> **PROBLEM**
Which of the lines below include "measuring"? Each one should be copied out.

Stored records
========

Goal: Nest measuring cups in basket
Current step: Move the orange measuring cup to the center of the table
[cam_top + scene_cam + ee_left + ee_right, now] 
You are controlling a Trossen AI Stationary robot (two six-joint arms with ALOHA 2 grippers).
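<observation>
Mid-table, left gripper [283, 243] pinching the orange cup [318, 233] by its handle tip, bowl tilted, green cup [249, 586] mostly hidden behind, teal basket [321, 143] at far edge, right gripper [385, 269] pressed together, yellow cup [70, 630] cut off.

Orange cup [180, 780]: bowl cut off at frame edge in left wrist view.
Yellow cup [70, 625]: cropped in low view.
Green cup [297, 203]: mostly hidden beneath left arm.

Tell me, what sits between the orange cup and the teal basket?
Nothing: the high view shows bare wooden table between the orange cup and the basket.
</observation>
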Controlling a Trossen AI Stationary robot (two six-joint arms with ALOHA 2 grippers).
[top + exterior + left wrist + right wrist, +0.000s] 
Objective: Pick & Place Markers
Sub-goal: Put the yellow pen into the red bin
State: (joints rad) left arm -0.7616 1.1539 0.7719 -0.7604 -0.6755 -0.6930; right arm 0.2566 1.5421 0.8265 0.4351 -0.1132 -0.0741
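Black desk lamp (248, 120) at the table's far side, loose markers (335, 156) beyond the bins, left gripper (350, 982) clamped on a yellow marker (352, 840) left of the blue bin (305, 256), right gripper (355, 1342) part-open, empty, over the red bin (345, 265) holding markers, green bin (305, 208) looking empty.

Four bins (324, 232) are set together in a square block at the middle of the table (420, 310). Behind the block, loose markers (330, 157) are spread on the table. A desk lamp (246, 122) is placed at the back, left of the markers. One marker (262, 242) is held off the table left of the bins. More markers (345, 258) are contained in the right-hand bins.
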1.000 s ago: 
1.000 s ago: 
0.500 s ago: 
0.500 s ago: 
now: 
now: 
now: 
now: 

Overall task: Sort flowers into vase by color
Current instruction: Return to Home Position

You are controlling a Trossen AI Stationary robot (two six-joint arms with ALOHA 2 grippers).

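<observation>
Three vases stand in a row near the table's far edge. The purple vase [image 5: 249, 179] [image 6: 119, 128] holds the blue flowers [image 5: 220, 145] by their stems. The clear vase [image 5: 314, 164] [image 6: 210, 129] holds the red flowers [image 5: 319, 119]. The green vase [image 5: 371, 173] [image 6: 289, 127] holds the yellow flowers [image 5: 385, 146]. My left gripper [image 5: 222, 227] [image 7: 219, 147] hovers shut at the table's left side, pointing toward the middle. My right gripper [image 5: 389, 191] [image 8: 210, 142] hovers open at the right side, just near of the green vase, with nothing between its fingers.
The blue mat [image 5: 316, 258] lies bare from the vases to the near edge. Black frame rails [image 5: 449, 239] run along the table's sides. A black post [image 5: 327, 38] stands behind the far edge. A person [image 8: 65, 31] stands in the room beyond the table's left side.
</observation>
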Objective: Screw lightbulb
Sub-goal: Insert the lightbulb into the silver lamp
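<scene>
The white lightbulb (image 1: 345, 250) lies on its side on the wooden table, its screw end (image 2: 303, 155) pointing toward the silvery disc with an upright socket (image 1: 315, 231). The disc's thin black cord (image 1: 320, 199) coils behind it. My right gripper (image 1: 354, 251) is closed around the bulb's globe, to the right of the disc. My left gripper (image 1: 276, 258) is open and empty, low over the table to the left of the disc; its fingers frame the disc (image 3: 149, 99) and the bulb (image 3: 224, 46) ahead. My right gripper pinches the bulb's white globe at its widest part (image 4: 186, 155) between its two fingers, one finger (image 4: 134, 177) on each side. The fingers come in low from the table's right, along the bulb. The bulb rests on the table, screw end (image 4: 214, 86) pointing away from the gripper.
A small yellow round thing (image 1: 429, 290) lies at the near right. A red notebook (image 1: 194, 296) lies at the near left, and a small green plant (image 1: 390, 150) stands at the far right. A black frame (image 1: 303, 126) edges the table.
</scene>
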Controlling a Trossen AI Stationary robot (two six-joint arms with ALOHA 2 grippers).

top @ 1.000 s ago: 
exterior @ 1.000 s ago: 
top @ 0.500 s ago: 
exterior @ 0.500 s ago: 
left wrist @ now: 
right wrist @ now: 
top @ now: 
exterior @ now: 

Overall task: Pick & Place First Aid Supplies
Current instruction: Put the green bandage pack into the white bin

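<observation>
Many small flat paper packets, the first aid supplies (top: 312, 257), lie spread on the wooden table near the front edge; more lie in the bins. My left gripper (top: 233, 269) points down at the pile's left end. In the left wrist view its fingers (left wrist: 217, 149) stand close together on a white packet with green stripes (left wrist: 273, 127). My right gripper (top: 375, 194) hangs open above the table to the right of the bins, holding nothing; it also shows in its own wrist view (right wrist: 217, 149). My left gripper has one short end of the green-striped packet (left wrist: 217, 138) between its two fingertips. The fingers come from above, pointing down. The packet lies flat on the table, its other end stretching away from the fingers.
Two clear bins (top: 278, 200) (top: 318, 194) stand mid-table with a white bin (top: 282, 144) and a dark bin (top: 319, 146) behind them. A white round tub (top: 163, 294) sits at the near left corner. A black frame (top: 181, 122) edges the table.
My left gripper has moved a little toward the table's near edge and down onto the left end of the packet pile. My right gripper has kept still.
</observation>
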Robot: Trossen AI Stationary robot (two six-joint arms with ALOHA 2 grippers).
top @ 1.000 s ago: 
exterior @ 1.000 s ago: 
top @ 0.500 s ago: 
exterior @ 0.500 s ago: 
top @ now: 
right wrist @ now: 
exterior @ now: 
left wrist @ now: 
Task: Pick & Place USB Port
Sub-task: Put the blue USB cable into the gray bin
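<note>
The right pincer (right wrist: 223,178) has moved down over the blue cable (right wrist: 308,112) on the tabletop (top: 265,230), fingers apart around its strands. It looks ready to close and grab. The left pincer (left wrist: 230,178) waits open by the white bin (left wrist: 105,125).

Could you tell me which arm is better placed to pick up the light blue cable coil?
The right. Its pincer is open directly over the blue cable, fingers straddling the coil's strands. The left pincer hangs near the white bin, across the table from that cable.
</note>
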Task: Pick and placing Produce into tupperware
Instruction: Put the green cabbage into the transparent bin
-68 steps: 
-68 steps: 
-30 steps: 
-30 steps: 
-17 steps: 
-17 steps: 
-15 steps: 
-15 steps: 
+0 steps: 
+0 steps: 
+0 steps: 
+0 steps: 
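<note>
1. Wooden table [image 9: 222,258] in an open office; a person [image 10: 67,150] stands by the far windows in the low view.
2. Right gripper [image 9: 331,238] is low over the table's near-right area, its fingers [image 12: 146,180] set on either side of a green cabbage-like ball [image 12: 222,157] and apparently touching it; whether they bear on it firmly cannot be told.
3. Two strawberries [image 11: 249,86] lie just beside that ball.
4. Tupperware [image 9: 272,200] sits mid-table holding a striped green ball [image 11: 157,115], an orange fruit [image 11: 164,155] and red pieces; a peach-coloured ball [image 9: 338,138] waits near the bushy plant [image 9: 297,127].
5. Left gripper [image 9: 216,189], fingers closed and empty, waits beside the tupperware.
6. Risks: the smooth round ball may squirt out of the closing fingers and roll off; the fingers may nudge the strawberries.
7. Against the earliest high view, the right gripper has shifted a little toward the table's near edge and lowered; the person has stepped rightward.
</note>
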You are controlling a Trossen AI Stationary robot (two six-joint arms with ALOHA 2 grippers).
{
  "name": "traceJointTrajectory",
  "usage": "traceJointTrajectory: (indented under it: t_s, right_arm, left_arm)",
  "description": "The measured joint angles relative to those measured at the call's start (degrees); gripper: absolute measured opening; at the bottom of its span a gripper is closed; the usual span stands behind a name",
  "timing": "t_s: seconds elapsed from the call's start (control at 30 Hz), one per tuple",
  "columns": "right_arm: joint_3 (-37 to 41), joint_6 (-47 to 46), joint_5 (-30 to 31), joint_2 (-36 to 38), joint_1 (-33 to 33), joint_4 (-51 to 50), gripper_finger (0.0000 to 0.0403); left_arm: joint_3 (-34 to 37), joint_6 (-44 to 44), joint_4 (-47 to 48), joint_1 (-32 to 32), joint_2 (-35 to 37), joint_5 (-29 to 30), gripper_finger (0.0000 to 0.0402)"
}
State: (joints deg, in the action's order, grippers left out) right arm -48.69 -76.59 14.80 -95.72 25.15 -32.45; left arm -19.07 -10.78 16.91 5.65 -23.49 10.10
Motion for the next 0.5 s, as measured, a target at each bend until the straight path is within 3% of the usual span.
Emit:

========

> **RESULT OF THIS EXERCISE**
Goal: Nest measuring cups in basket
Current step: Move the orange measuring cup to the center of the table

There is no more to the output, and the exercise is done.